• [Required action]:
Collect all lines below with the string "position".

• [Supplied material]:

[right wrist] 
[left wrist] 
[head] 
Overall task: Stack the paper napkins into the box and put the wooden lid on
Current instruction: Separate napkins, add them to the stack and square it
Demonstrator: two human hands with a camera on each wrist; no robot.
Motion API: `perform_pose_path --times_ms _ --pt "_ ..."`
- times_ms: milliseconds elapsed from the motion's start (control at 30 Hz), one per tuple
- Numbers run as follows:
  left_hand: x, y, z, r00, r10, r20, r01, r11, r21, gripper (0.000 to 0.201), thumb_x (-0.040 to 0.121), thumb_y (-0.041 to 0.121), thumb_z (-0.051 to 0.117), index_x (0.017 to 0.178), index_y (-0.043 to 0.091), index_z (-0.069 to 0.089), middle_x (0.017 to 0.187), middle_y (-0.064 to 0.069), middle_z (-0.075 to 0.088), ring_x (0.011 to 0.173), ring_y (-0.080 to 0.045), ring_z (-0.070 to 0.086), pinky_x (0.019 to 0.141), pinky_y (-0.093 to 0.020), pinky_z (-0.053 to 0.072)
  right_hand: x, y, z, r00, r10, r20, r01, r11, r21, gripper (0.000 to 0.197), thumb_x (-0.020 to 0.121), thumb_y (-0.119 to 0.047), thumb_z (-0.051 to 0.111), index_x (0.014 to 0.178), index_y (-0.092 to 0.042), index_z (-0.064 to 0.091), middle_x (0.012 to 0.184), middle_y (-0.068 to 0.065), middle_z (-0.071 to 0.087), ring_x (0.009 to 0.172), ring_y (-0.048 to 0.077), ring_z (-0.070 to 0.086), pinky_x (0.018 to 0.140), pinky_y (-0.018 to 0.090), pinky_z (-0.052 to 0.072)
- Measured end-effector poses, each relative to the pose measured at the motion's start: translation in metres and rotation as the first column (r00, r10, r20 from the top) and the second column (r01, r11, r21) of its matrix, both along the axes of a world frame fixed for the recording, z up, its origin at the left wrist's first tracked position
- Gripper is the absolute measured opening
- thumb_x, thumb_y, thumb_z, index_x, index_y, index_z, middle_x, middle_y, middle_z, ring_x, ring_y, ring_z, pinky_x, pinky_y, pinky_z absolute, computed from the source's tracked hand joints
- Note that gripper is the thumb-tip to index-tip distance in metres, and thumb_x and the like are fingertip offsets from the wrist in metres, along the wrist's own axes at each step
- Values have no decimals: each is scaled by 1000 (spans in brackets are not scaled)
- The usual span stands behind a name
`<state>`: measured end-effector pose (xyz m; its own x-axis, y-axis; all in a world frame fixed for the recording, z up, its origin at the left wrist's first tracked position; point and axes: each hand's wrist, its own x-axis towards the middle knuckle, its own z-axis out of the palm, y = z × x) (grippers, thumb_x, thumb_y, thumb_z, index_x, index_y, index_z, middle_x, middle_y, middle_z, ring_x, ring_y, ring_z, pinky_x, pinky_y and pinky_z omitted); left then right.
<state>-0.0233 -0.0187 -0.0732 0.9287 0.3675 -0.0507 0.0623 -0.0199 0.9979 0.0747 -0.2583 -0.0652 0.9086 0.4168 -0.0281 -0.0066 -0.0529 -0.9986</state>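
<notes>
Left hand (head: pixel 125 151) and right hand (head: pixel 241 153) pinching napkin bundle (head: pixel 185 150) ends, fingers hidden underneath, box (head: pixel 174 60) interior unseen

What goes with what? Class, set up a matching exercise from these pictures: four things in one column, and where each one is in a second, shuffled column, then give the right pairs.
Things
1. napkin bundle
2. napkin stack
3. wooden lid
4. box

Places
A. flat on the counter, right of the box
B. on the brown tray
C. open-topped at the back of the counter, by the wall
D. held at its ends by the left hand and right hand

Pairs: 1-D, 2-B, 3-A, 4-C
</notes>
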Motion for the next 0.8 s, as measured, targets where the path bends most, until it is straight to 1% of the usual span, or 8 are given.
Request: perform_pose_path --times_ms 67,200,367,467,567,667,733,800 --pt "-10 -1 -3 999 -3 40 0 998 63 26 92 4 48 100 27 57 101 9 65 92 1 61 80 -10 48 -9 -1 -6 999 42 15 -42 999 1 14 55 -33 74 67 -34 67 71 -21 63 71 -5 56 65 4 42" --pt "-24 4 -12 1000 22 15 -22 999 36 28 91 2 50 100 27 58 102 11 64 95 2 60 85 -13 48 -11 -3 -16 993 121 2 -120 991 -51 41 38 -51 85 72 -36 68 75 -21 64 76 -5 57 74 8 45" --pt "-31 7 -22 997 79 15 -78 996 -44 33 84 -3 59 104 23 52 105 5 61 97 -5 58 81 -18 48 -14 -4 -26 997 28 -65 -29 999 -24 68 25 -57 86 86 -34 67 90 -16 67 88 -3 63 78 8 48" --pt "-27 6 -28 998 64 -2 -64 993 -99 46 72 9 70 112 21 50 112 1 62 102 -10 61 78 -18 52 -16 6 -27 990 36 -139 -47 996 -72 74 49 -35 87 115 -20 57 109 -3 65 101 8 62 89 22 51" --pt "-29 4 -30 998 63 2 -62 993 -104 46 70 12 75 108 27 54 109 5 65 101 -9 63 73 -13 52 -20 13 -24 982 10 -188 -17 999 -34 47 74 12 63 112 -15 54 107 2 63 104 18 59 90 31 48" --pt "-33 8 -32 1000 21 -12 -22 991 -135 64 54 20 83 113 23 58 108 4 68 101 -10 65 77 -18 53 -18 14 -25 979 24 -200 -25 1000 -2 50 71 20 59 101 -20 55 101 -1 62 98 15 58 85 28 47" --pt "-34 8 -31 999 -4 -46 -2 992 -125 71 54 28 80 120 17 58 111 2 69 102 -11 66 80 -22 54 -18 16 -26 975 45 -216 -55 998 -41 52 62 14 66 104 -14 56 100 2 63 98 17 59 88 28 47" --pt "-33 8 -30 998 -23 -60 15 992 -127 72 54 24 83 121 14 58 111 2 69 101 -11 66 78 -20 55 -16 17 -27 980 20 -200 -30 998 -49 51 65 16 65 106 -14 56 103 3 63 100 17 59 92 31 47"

• [Problem solution]:
- Measured end-effector poses, each relative to the pose measured at the motion's start: translation in metres and rotation as the first column (r00, r10, r20 from the top) and the second column (r01, r11, r21) of its matrix, both along the axes of a world frame fixed for the recording, z up, its origin at the left wrist's first tracked position
`<state>`: measured end-effector pose (xyz m; its own x-axis, y-axis; all in a world frame fixed for the recording, z up, its origin at the left wrist's first tracked position; point and axes: each hand's wrist, its own x-axis towards the middle knuckle, its own z-axis out of the palm, y = z × x) (grippers, thumb_x, thumb_y, thumb_z, index_x, index_y, index_z, middle_x, middle_y, middle_z, ring_x, ring_y, ring_z, pinky_x, pinky_y and pinky_z omitted); left then right.

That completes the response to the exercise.